Cléo's idyll is contained to a single visit, and the body she uncovers there is her own, a body she will shortly learn may be one of decay, possibly stricken with cancer. Her discovery is aided by a conversation with a soldier, Antoine, on leave from the Algierian front. Ignorant of the lurking threat of death in Cléo, he greets and celebrates her as Flora, goddess of the summer. [Even the hospital in which she is to learn her fate is an extension of park life, surrounded by verdant gardens.]
Now let's move on to culture. Like so many movies I enjoy, Blow-up and Cléo house their leads in gloriously vast stretches of vaguely industrial square footage masquerading as apartments. You only ever see a corner of Thomas' bed in the many perambulations the film takes through his multitiered live-work space, and there is very little sense, save the ogee traced by the wooden propeller he buys, of Thomas's aesthetic. Cléo's space, on the other hand, is wide open. It's the picture of bourgeoise bohemianism. Only one very theatrical curtain obscures her wardrobe changes from the world; everything else is on display. The juxtaposition of the spare white industrial space with her overly fussy and ornate four-poster bed and vanity and her strangely childish swing gets at Cléo's struggles with and retreats into an infantilized, coddled existence. And then there're those kittens. Whatever jejeune qualities they might suggest about Cléo are undergirded by a faint feral wildness.

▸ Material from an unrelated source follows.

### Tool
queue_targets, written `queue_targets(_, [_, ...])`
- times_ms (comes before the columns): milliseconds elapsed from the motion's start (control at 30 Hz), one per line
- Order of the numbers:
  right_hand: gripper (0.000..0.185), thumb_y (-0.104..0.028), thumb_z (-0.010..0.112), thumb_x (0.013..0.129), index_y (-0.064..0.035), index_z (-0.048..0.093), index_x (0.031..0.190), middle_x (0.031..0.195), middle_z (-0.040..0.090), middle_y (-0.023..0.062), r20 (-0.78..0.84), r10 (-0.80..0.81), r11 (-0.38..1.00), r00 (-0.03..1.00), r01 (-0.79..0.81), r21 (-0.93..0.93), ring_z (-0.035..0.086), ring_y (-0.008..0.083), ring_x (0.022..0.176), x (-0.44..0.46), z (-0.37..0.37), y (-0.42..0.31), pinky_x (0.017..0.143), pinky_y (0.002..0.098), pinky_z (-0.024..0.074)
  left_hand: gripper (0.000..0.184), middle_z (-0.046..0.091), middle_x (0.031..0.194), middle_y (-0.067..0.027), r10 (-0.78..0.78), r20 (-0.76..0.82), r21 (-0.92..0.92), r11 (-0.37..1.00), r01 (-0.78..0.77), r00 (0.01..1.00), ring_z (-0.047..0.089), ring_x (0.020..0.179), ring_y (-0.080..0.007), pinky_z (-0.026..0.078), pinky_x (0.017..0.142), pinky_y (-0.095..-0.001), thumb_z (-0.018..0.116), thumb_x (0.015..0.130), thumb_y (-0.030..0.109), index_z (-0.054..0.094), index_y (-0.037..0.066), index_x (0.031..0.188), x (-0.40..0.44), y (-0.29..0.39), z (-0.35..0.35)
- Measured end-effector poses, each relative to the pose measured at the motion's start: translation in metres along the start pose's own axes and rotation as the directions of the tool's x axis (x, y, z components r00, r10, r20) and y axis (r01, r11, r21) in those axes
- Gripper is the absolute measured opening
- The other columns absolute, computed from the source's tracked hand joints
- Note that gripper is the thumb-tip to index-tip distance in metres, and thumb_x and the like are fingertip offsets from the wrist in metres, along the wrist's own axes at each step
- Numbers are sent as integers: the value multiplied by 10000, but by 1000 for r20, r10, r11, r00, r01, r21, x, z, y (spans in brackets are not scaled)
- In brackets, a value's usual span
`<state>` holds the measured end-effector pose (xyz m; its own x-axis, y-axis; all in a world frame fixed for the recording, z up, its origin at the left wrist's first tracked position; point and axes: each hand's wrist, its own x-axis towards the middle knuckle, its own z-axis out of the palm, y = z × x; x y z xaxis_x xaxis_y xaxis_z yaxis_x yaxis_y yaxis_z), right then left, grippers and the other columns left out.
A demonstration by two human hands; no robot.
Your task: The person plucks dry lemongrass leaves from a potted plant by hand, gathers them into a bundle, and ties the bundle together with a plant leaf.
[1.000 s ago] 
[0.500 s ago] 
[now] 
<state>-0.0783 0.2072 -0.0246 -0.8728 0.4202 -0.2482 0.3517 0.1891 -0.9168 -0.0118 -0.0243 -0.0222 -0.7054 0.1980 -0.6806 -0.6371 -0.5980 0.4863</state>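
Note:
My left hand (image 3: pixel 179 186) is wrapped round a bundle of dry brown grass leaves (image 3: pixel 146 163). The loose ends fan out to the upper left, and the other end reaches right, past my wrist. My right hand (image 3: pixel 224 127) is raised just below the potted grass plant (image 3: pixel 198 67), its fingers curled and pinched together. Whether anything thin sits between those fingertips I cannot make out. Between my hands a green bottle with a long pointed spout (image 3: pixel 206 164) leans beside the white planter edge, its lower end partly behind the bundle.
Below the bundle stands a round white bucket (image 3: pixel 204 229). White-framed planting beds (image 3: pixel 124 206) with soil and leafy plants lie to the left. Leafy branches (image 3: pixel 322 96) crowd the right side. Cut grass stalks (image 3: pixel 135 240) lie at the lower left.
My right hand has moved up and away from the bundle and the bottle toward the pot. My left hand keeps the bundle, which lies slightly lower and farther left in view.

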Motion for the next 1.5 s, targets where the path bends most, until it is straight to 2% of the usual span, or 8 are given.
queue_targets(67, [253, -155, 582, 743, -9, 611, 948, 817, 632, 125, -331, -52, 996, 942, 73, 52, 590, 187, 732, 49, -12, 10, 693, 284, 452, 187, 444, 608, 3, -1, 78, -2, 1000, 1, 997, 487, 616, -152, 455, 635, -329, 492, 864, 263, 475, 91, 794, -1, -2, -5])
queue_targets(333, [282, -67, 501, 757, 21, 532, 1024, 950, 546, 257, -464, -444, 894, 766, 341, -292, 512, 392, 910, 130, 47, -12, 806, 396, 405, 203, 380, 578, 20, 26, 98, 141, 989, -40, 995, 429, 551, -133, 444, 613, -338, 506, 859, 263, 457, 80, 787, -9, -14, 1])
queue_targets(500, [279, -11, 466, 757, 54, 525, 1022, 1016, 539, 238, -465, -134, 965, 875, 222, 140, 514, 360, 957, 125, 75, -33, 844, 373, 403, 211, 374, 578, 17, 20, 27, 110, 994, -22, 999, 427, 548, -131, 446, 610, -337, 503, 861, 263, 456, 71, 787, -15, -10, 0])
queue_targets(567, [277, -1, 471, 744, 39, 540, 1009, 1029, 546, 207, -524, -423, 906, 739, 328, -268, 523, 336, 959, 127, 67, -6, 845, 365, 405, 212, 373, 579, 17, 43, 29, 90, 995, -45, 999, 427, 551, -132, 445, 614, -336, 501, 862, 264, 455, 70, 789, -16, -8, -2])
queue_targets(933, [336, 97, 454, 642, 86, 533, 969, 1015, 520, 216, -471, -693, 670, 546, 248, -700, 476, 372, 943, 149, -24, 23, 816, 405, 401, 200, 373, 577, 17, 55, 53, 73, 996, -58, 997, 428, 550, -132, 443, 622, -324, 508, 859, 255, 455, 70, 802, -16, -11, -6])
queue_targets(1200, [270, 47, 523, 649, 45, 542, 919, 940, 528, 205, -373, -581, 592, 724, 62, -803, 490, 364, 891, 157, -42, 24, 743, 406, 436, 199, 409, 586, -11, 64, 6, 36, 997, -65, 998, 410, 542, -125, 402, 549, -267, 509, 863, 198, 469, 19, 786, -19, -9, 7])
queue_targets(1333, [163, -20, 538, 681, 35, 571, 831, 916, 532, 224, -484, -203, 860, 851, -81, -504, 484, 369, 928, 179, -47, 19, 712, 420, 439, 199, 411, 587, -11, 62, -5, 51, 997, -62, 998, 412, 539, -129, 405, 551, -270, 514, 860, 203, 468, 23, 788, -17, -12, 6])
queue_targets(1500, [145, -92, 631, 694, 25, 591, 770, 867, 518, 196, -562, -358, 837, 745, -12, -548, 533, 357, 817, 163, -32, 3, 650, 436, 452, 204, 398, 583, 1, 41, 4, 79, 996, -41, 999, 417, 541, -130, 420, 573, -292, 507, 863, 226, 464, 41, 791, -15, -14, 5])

Enough Elle Decor kvelling, I promised you music. Blow-up delivers quite the one-two punch, an excellent jazz score by one Herbert Hancock as well as an on-screen performance by the Yardbirds that is the sine qua non of swinging London youth culture [which is to say not dissimilar to an overly serious indie rock show of today]. It's well known that standard practice in Italian cinema was dubbing sound in postproduction, even if, like Antonioni here, you're shooting in London, in English. That's what makes the choice to have the Yardbirds perfomance marred by a crackly loose wire between guitar and amp so intriguing. Is it meant to be some sort of Zizekian blot on the soundtrack, in the same way that the gun and the corpse emerge in Thomas' photographs from the park? Whatever the reason, this shitty sound mix [again, v. indie rock, in my experience] prompts guitar smashing and frenzied crowd baiting. The severed neck is then tossed into the crowd and caught by Thomas. He is chased by mods desperate to possess this holy relic. Once he shakes them, he drops it like trash in the street.
The big musical sequence in Cléo is informed more by traditional musical conventions, but it also very self-consciously manipulates our trained-up expectations as viewers. After previewing a slate of clichéd bad-girl pop songs, Cléo's composer [Michel Legrand] offers her a 180, a maudlin cri d'amour that packs a wallop, partially because, like Karen Carpenter, Corinne Marchand has a voice marked by a low sadness. The camera tracks slowly in left toward her as she sings, first reading the lyrics from a sheet, until its emotions capture her, centering her in the frame as the background drops away. She looks up, the camera turns and she with it, facing the viewer in direct address and singing, from the heart it seems, words she'd never before seen, words of decay and death and alienation [imposed here by the camera] that cause her eyes to well up and her cheeks to glisten with tears. A full orchestra [one assumes nondiegetic given her loft's decor] chimes in and everything. Have we actually gained access to her interiority through the music, or is this just another instance of melodrama? The song ends with an abrupt zoom out that resituates her in a reality in which she rejects the emotions of the song she just sang with such anguish.
Hell, I bought it. But then the cinetrix always was a sucker for the stylish fillips.